10/03/2019 Commentaires fermés sur Un trio pour le leadership féminin
Un trio pour le leadership féminin
«Ecouter attentivement les aînées, ’’Inararibonye’’»

Elles sont au nombre de trois, la vingtaine. Elles sont de l’association APFB de promotion de la jeune fille burundaise. Après avoir suivi une formation sur vulgarisation du leadership féminin, elles sont aussitôt appelées à développer les modules apprises.

C’est dans le cadre du projet de l’ONG, Search For Common Ground(SFCG), «Soutenir les femmes leaders d’aujourd’hui et de demain pour faire avancer la paix au Burundi.» C’est sur financement du Fonds des Nations Unies pour la Consolidation de la Paix (UNPBF).

C’est devant plus de quarante participants que ces jeunes demoiselles, devenus formatrices pour la première fois, font leur baptême de feu. Elles apprendront à surmonter la peur, à parler à haute voix, à fixer les gens dans les yeux, à être méthodiques, à avoir confiance en soi, à convaincre, à répondre aux questions posées par des personnes souvent plus âgées qu’elles. Leurs parcours sont édifiants.

Témoignages


Bélinda Ndabaneze : «Je me sens investie d’une grande responsabilité»

Je suis étudiante, je fais la psychologie clinique. Je suis membre de l’APFB et je me retrouve parmi les heureuses bénéficiaires de la formation proposée par SFCG.

Basée sur le leadership, la résolution pacifique des conflits, la masculinité positive, le plaidoyer et le réseautage, cette formation m’ouvre les yeux et des opportunités de partager ces connaissances avec des jeunes filles aspirant jouer un rôle dans la communauté comme leader.

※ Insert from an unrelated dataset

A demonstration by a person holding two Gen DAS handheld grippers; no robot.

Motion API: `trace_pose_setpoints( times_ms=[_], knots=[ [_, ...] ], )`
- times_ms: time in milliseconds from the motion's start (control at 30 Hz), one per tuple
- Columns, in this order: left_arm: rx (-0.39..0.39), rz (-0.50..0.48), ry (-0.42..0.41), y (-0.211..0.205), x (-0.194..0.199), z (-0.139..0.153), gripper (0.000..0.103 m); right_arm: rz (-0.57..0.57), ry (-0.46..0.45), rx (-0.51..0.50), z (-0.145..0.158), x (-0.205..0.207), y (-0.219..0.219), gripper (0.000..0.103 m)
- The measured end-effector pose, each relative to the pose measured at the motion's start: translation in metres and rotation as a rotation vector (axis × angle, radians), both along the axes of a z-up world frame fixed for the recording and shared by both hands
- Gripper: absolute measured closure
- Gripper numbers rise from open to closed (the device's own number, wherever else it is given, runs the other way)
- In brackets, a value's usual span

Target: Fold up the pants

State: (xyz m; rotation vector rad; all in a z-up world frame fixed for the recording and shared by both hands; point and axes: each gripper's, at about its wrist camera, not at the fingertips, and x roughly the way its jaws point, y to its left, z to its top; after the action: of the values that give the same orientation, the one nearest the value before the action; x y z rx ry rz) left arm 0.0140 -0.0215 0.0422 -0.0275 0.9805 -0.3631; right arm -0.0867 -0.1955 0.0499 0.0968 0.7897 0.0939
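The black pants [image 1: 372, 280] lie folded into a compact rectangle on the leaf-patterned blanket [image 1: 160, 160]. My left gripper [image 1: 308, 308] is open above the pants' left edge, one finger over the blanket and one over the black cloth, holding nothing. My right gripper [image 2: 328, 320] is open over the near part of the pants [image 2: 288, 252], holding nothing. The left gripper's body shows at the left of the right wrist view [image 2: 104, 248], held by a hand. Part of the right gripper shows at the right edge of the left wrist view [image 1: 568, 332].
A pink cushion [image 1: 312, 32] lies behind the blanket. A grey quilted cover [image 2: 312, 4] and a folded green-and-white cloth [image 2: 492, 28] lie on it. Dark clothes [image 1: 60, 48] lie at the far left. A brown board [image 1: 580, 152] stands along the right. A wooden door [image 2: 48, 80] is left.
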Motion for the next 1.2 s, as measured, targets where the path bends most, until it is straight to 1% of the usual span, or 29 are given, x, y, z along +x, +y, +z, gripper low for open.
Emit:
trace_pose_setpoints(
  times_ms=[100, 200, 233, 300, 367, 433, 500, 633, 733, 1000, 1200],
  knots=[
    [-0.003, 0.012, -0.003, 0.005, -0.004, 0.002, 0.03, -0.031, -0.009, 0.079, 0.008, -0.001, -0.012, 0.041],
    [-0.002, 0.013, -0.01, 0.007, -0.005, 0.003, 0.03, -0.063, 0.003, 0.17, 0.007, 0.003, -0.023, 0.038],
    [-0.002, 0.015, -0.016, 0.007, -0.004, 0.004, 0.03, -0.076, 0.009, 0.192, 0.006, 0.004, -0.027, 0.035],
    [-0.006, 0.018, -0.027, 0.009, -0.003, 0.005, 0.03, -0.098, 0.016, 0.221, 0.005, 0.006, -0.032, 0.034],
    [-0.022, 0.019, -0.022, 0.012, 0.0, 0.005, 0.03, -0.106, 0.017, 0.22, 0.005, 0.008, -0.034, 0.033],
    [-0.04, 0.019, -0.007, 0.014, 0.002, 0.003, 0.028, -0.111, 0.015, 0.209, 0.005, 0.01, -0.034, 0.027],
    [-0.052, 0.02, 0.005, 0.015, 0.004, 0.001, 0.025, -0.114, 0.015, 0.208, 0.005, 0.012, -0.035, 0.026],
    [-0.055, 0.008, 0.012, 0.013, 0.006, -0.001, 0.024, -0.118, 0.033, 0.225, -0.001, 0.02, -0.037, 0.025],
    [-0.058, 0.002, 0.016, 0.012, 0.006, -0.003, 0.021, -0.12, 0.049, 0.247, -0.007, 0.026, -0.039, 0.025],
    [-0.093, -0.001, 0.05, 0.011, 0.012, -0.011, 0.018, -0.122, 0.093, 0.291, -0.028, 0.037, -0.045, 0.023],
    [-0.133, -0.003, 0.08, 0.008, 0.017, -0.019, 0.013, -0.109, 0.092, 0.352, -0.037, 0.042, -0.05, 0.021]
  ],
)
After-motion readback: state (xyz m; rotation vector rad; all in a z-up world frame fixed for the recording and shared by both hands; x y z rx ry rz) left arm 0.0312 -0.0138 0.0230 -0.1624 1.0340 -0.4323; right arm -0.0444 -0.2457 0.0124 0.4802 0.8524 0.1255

Je ne parviens pas à fermer l’œil la veille du jour où je me vois proposée de développer un module devant des gens. J’ai peur, je ne sais pas comment je compte m’y prendre, par quel bout commencer.
Ce qui me fait le plus trembler, c’est le profil des gens à former. Non ce n’est pas le terme, les gens avec qui échanger. Peut-être qu’il y a parmi eux des femmes et des hommes plus âgés que moi, qui sont de la même génération que mes parents avec une expérience avérée.

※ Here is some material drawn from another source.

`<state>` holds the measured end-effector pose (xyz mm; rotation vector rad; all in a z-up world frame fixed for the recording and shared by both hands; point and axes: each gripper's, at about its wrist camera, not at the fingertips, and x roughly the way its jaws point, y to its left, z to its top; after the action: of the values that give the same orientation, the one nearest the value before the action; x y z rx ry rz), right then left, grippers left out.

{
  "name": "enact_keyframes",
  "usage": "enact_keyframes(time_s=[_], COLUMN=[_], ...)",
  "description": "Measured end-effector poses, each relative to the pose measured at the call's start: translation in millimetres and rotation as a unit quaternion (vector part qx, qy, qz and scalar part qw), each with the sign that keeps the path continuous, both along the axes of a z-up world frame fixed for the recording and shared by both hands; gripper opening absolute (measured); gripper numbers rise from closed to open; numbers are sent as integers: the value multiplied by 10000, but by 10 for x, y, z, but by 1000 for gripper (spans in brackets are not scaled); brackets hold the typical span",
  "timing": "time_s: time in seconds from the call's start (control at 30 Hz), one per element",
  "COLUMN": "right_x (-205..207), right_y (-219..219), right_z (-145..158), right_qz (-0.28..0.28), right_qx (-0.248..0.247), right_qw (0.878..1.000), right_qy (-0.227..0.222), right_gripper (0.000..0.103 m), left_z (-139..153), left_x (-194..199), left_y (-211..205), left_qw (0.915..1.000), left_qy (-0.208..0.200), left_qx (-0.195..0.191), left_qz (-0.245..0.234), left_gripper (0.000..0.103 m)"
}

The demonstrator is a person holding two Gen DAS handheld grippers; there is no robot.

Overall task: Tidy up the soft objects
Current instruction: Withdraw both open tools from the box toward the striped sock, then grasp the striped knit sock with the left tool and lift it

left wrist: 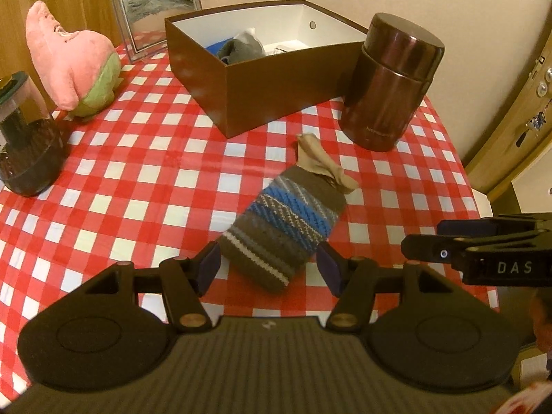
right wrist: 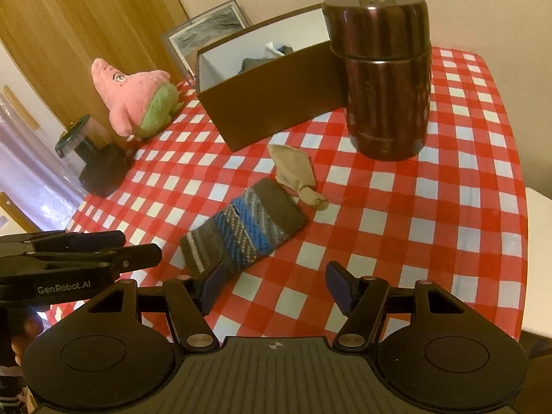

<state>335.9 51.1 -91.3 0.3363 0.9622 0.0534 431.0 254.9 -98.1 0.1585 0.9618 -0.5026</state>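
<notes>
The left claw (left wrist: 269, 267) hangs open over the table (left wrist: 145, 179), its 2 pads apart with nothing pressed between them; the near end of the knit sock (left wrist: 283, 227) lies in the gap, seemingly untouched. The right claw (right wrist: 274, 283) is open too and empty, with the sock just ahead and to its left. The sock lies flat on the checked cloth, its long axis running from the left claw diagonally away toward the box (left wrist: 255, 79), so the left claw looks the nearer and better lined up for a pinch across the sock's width. A tan sock (left wrist: 321, 162) touches the knit sock's far end and may drag along if that end is lifted. Beyond it the box stands open, with soft things already inside; a jar (left wrist: 393, 79) stands against its right corner, so the freer way in is probably over the near wall. A pink plush (left wrist: 72, 58) waits well apart on the left, near the table's far edge.
</notes>
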Motion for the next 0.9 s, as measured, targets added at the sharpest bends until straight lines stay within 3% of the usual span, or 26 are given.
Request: enact_keyframes(time_s=[0.27, 0.6, 0.9], right_x=[19, 61, 133], right_y=[-136, -312, -413], right_z=[-157, -361, -498], right_qz=[-220, -511, -682], right_qx=[5, 105, 210], right_qw=[9996, 9975, 9951], right_qy=[191, 477, 686], right_gripper=[65, 65, 65], left_z=[-160, -543, -845], left_x=[-17, 77, 169], left_y=[-148, -450, -765], left_qw=[9996, 9961, 9879], left_qy=[-65, -356, -577], left_qx=[-42, 367, 796], left_qz=[-261, -725, -1195], left_gripper=[65, 66, 66])
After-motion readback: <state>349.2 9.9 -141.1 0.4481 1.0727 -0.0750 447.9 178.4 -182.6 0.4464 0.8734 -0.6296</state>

Pour les participants de mon âge, il n’y a pas de problème, nous parlons le même langage même si nous ne venons pas du même milieu. Vous voyez ce que cela fait dans leurs têtes de voir en face d’eux une jeune fille de la ville comme formatrice ?

C’est sûr, ces gens de l’intérieur du pays ont des idées toutes faites, des stéréotypes. Il revient alors à moi de déconstruire ces préjugés, de prouver le contraire.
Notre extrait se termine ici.